Plan social chez TUI France : les anciens cadres déboutés
Le conseil de prud’hommes du tribunal de Nanterre a débouté 60 des 61 anciens cadres de TUI France qui contestaient leur licenciement suite au plan social de 2020.
Le verdict du conseil de prud’hommes de Nanterre portant sur le licenciement contesté par 61 anciens cadres de TUI France a été rendu. Et il est difficile à avaler pour les plaignants, tous déboutés ou presque par l’instance. Seule une salariée, enceinte au moment du plan social, a obtenu gain de cause.
Une décision qui vient contredire celles rendues dans deux autres procédures aux volumes bien moindres à Rouen (2 salariés) et Paris (1 salariée). « C’est contradictoire », s’agace Lazare Razkallah, président du Conseil social et économique (CSE) de TUI France au moment de l’application du plan social, et toujours impliqué dans le suivi du dossier.
Les anciens cadres reprochaient notamment à TUI France les conditions de leurs licenciements, élément central de la procédure. Elles ont été annoncées sous la forme d’une visioconférence. Une humiliation pour un certain nombre de salariés. « Cet épisode a laissé un traumatisme durable. Pour certains, il ne sera jamais totalement digéré tant qu’aucune décision ne sera rendue pour le condamner » avait plaidé Xavier Van Geit, l’avocat de nombreux plaignants, en mai dernier lors de sa plaidoirie devant le conseil de prud’hommes de Nanterre.
« On a l’impression que c’est le pot de terre qui perd contre le pot de fer »
Absence de reclassement, différences de traitement entre les salariés TUI France et ex-Transat, effet d’aubaine lié à la crise sanitaire… : l’ensemble des griefs avancés contre le voyagiste par les plaignants semble donc avoir été écarté par le conseil de prud’hommes, qui n’a pas encore motivé sa décision.

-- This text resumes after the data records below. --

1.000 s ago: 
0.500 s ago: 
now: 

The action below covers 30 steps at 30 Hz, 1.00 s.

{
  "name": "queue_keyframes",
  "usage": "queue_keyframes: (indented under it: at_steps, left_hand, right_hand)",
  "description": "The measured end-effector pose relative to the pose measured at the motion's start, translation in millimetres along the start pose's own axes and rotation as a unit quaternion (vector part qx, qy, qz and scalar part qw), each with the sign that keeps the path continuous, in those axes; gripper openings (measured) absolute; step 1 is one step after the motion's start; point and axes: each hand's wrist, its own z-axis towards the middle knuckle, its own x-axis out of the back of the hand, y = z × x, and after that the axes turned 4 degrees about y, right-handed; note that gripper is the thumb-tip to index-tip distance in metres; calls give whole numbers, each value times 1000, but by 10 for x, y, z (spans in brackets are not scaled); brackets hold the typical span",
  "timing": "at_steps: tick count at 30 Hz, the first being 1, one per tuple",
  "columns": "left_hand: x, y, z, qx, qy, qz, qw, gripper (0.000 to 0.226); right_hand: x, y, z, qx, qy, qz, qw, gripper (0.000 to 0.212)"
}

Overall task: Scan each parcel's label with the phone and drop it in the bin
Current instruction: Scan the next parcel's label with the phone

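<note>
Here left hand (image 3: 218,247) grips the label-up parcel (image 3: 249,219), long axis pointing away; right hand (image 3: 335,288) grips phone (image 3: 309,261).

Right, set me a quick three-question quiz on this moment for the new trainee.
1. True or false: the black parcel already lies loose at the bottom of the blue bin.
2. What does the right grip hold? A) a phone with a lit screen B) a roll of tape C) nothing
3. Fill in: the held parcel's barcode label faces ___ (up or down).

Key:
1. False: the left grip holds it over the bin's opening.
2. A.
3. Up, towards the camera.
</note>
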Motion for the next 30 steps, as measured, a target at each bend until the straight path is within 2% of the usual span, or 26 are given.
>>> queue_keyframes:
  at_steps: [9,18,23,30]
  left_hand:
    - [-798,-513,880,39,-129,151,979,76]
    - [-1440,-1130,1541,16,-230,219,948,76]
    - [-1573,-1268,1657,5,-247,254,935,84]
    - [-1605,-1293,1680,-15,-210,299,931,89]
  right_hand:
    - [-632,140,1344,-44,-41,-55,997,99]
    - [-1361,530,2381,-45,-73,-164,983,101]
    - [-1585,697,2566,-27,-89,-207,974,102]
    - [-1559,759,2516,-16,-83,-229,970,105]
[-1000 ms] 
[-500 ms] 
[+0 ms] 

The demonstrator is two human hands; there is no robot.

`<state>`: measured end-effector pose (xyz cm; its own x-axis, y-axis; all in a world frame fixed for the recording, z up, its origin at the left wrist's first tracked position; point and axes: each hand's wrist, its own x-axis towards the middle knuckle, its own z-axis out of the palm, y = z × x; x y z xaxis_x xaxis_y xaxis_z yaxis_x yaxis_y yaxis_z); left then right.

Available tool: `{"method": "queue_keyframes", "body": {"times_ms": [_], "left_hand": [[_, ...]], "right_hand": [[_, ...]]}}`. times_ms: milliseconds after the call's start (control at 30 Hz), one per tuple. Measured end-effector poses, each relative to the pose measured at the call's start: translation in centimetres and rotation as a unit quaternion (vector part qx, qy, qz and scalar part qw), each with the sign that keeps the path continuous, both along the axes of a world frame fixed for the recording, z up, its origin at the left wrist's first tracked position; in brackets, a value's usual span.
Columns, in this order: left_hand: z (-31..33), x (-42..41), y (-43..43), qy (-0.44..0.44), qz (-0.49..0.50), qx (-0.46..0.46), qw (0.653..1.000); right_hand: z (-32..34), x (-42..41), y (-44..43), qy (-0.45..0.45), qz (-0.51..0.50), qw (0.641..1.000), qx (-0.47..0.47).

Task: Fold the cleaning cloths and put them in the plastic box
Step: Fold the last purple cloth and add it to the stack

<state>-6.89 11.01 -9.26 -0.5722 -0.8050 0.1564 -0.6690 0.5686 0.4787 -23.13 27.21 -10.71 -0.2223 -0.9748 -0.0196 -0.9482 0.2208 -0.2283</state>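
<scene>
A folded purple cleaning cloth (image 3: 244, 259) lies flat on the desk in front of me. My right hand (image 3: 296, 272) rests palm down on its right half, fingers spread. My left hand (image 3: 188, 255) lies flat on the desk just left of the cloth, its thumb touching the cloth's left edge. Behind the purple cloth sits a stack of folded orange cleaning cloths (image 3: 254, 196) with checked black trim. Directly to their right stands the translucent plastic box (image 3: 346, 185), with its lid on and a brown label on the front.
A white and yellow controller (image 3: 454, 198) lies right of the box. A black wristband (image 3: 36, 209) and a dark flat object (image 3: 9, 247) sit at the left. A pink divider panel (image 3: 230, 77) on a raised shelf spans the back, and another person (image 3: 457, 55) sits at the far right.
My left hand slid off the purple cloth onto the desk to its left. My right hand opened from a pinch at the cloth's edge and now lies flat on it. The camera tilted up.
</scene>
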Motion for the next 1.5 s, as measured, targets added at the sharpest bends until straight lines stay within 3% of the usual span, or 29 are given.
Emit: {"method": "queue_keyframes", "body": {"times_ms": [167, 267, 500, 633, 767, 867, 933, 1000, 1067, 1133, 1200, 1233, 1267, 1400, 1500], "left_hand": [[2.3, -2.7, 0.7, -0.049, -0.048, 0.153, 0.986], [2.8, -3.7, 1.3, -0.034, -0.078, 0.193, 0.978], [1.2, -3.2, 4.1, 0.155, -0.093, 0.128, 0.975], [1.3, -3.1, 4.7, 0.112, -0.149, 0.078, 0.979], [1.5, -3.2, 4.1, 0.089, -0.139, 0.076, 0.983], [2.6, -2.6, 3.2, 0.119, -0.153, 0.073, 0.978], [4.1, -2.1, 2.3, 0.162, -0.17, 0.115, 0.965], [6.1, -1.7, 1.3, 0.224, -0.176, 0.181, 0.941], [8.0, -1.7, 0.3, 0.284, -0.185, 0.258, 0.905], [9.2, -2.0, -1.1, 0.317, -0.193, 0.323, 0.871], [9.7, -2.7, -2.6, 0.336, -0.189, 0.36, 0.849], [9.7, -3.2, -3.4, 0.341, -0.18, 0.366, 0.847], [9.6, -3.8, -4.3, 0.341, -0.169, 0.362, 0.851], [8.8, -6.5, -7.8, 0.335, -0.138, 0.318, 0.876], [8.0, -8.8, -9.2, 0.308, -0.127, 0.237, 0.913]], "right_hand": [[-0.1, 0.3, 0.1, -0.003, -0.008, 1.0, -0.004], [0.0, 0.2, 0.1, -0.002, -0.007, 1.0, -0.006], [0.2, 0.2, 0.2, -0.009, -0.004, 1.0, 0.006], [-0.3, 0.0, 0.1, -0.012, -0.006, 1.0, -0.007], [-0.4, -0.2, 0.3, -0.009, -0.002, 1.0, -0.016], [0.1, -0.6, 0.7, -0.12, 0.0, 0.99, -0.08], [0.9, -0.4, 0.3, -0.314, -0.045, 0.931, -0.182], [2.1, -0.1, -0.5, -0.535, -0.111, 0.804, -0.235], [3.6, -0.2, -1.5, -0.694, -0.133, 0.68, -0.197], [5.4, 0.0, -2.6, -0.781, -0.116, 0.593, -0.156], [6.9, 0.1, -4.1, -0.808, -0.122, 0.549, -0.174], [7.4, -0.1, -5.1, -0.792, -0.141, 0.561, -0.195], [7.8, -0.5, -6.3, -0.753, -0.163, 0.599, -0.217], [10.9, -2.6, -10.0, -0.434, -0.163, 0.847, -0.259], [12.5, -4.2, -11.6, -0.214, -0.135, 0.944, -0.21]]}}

« On a l’impression que c’est le pot de terre qui perd contre le pot de fer », regrette Lazare Razkallah. L’ancien syndicaliste, qui sera bientôt conseiller prud’homme, appelle toutefois tous les salariés à « faire appel » de la décision. « Certains baissent les bras, il faut le reconnaître, car les procédures sont interminables. Mais, dans le cas contraire, la direction aurait fait appel. Les salariés doivent utiliser ce droit à la justice jusqu’au bout ».

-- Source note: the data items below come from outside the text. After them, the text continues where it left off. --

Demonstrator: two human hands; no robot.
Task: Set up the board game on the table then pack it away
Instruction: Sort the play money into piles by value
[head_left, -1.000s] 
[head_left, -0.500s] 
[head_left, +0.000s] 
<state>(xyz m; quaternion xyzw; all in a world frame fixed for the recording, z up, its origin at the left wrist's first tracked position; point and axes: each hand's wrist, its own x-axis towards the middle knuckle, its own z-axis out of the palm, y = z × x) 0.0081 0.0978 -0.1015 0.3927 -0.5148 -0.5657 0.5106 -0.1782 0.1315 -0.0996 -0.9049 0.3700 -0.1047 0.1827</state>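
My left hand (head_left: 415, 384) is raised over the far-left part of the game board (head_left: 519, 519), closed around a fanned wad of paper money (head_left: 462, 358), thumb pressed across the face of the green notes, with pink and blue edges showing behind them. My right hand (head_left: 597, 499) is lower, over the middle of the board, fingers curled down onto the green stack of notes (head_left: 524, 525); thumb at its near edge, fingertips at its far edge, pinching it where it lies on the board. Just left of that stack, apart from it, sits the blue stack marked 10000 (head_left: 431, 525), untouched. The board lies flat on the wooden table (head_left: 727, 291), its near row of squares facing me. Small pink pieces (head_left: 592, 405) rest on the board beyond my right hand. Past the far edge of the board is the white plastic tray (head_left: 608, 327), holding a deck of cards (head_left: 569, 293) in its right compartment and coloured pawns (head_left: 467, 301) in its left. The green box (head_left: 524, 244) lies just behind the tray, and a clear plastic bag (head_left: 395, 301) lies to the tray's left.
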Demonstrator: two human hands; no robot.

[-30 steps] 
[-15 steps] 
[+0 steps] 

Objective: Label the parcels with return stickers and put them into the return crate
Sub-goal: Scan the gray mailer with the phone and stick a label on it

Pour rappel, le PSE enclenché en 2020 a conduit au départ de 583 salariés sur les 904 qu’employait alors TUI France. Le tour-opérateur s’est également séparé de ses 64 agences de voyages physiques. Certaines ont été reprises par d’autres groupes, ou arborent toujours les couleurs de TUI, mais sous le statut de mandataires.